## WORK ORDER
The full listing must be reproduced exactly as given.

*** Begin section ***

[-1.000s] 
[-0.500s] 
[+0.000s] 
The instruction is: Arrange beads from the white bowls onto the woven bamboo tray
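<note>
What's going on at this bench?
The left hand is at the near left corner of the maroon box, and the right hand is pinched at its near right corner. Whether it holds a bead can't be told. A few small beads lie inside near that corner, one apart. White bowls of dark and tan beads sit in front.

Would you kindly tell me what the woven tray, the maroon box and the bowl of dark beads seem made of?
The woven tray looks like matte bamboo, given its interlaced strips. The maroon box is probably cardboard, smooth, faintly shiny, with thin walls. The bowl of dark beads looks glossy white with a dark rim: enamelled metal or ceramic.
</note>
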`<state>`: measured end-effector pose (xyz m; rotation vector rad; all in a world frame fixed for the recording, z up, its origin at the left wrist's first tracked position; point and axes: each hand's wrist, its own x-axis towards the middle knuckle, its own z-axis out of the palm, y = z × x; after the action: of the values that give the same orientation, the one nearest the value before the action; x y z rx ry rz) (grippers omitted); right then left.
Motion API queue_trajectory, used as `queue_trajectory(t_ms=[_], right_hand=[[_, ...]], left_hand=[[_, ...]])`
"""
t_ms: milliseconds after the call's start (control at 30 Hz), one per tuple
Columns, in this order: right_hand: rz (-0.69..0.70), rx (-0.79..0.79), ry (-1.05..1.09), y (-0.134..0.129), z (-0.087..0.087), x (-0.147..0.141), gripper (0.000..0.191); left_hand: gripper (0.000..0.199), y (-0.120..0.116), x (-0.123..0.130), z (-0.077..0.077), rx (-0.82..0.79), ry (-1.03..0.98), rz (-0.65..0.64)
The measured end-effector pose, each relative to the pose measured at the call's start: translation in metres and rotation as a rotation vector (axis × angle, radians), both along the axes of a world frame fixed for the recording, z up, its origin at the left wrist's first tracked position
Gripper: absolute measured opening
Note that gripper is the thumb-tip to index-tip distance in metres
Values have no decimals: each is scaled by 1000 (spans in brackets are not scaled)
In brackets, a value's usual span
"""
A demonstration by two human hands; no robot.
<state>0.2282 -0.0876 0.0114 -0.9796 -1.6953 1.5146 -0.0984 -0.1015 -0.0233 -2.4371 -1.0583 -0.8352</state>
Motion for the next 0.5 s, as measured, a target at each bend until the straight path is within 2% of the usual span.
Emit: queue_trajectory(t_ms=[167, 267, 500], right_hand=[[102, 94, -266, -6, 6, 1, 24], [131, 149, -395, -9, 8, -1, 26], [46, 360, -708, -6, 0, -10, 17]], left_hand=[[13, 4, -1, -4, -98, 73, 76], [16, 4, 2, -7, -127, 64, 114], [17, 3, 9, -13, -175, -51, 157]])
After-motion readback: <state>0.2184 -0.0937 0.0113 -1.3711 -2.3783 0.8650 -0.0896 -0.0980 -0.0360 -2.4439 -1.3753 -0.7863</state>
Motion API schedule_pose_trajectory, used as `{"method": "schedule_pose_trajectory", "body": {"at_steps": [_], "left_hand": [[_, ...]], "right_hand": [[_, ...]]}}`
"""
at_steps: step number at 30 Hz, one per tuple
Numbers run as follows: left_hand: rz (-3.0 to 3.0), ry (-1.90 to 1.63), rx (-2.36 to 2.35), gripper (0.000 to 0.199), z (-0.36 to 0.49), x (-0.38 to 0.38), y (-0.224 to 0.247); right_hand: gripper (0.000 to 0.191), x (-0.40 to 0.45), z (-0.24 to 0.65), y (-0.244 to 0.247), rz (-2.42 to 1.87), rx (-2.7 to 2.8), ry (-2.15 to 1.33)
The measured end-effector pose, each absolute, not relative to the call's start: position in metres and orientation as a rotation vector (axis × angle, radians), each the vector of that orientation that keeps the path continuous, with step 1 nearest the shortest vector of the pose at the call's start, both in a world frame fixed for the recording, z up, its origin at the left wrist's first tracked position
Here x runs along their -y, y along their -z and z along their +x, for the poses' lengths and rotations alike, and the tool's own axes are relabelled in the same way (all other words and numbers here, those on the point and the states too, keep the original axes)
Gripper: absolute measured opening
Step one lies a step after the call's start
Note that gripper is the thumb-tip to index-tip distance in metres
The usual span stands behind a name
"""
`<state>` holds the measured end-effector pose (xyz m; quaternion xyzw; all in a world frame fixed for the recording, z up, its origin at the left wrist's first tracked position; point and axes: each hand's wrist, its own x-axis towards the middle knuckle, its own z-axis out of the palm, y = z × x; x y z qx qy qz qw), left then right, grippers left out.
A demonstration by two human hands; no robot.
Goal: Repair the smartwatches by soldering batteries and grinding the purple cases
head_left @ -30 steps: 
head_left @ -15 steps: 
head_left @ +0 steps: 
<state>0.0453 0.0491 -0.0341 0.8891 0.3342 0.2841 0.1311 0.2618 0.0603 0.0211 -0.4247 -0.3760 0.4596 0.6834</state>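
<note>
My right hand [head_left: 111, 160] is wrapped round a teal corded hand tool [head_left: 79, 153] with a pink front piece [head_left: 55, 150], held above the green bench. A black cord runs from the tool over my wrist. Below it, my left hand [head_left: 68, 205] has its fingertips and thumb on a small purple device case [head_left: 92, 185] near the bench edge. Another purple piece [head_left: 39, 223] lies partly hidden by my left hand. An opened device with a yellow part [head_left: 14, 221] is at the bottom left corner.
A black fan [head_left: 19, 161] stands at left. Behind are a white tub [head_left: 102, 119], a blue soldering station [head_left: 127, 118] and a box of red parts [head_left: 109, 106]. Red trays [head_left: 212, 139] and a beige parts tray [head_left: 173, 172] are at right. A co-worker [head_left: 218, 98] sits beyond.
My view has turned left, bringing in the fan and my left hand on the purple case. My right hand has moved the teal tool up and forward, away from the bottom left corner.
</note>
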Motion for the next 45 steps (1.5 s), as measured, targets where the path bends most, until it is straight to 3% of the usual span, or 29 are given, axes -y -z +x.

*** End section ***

## SOLUTION FOR THIS EXERCISE
[-1.000s] 
[-0.500s] 
[+0.000s] 
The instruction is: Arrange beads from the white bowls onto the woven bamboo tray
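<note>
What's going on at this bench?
The left hand is at the near left corner of the maroon box, and the right hand is pinched at its near right corner. Whether it holds a bead can't be told. A few small beads lie inside near that corner, one apart. White bowls of dark and tan beads sit in front.

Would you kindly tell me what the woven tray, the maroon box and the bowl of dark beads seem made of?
The woven tray looks like matte bamboo, given its interlaced strips. The maroon box is probably cardboard, smooth, faintly shiny, with thin walls. The bowl of dark beads looks glossy white with a dark rim: enamelled metal or ceramic.
</note>
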`<state>`: measured end-effector pose (xyz m; rotation vector rad; all in a world frame fixed for the recording, z up, its origin at the left wrist's first tracked position; point and axes: each hand's wrist, its own x-axis towards the middle knuckle, its own z-axis out of the palm, y = z × x; after the action: of the values that give the same orientation, the one nearest the value before the action; x y z rx ry rz) (grippers omitted); right then left.
Motion API queue_trajectory, used as `queue_trajectory(t_ms=[_], right_hand=[[_, ...]], left_hand=[[_, ...]])`
"""
t_ms: milliseconds after the call's start (control at 30 Hz), one per tuple
Columns, in this order: right_hand: rz (-0.69..0.70), rx (-0.79..0.79), ry (-1.05..1.09), y (-0.134..0.129), z (-0.087..0.087), x (-0.147..0.141), gripper (0.000..0.191); left_hand: gripper (0.000..0.199), y (-0.120..0.116), x (-0.123..0.130), z (-0.077..0.077), rx (-0.82..0.79), ry (-1.03..0.98), rz (-0.65..0.64)
The measured end-effector pose, each relative to the pose measured at the call's start: translation in metres and rotation as a rotation vector (axis × angle, radians), both along the axes of a world frame fixed for the recording, z up, its origin at the left wrist's first tracked position
Gripper: absolute measured opening
Note that gripper is the thumb-tip to index-tip distance in metres
Values have no decimals: each is scaled by 1000 (spans in brackets are not scaled)
In brackets, a value's usual span
"""
A demonstration by two human hands; no robot.
<state>0.2282 -0.0876 0.0114 -0.9796 -1.6953 1.5146 -0.0984 -0.1015 -0.0233 -2.4371 -1.0583 -0.8352</state>
Motion for the next 0.5 s, as measured, a target at each bend until the straight path is within 2% of the usual span.
Emit: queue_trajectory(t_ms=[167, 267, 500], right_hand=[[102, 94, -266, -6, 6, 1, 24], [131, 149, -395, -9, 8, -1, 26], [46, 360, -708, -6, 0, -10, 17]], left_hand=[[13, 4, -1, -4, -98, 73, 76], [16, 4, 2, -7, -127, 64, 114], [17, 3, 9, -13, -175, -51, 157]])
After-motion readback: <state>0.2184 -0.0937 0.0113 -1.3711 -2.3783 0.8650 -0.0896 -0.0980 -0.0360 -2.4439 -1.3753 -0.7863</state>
Motion API schedule_pose_trajectory, used as `{"method": "schedule_pose_trajectory", "body": {"at_steps": [_], "left_hand": [[_, ...]], "right_hand": [[_, ...]]}}`
"""
at_steps: step number at 30 Hz, one per tuple
Numbers run as follows: left_hand: rz (-3.0 to 3.0), ry (-1.90 to 1.63), rx (-2.36 to 2.35), gripper (0.000 to 0.199), z (-0.36 to 0.49), x (-0.38 to 0.38), y (-0.224 to 0.247); right_hand: gripper (0.000 to 0.191), x (-0.40 to 0.45), z (-0.24 to 0.65), y (-0.244 to 0.247), rz (-2.42 to 1.87), rx (-2.7 to 2.8), ry (-2.15 to 1.33)
The measured end-effector pose, each absolute, not relative to the call's start: position in metres and orientation as a rotation vector (axis × angle, radians), each the vector of that orientation that keeps the path continuous, with step 1 nearest the shortest vector of the pose at the call's start, both in a world frame fixed for the recording, z up, its origin at the left wrist's first tracked position
Here x runs along their -y, y along their -z and z along their +x, for the poses' lengths and rotations alike, and the tool's own axes are relabelled in the same way (all other words and numbers here, those on the point and the states too, keep the original axes)
Gripper: absolute measured opening
Step one lies a step after the call's start
Note that gripper is the thumb-tip to index-tip distance in metres
The usual span stands behind a name
"""
`<state>` holds the measured end-effector pose (xyz m; quaternion xyzw; all in a world frame fixed for the recording, z up, its origin at the left wrist's first tracked position; point and axes: each hand's wrist, its own x-axis towards the middle knuckle, its own z-axis out of the palm, y = z × x; x y z qx qy qz qw), left then right, grippers left out.
A demonstration by two human hands; no robot.
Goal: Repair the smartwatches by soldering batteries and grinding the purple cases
head_left @ -30 steps: 
head_left @ -15 steps: 
head_left @ +0 steps: 
<state>0.0453 0.0491 -0.0341 0.8891 0.3342 0.2841 0.1311 0.2618 0.0603 0.0211 -0.4247 -0.3760 0.4596 0.6834</state>
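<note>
My right hand [head_left: 111, 160] is wrapped round a teal corded hand tool [head_left: 79, 153] with a pink front piece [head_left: 55, 150], held above the green bench. A black cord runs from the tool over my wrist. Below it, my left hand [head_left: 68, 205] has its fingertips and thumb on a small purple device case [head_left: 92, 185] near the bench edge. Another purple piece [head_left: 39, 223] lies partly hidden by my left hand. An opened device with a yellow part [head_left: 14, 221] is at the bottom left corner.
A black fan [head_left: 19, 161] stands at left. Behind are a white tub [head_left: 102, 119], a blue soldering station [head_left: 127, 118] and a box of red parts [head_left: 109, 106]. Red trays [head_left: 212, 139] and a beige parts tray [head_left: 173, 172] are at right. A co-worker [head_left: 218, 98] sits beyond.
My view has turned left, bringing in the fan and my left hand on the purple case. My right hand has moved the teal tool up and forward, away from the bottom left corner.
</note>
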Motion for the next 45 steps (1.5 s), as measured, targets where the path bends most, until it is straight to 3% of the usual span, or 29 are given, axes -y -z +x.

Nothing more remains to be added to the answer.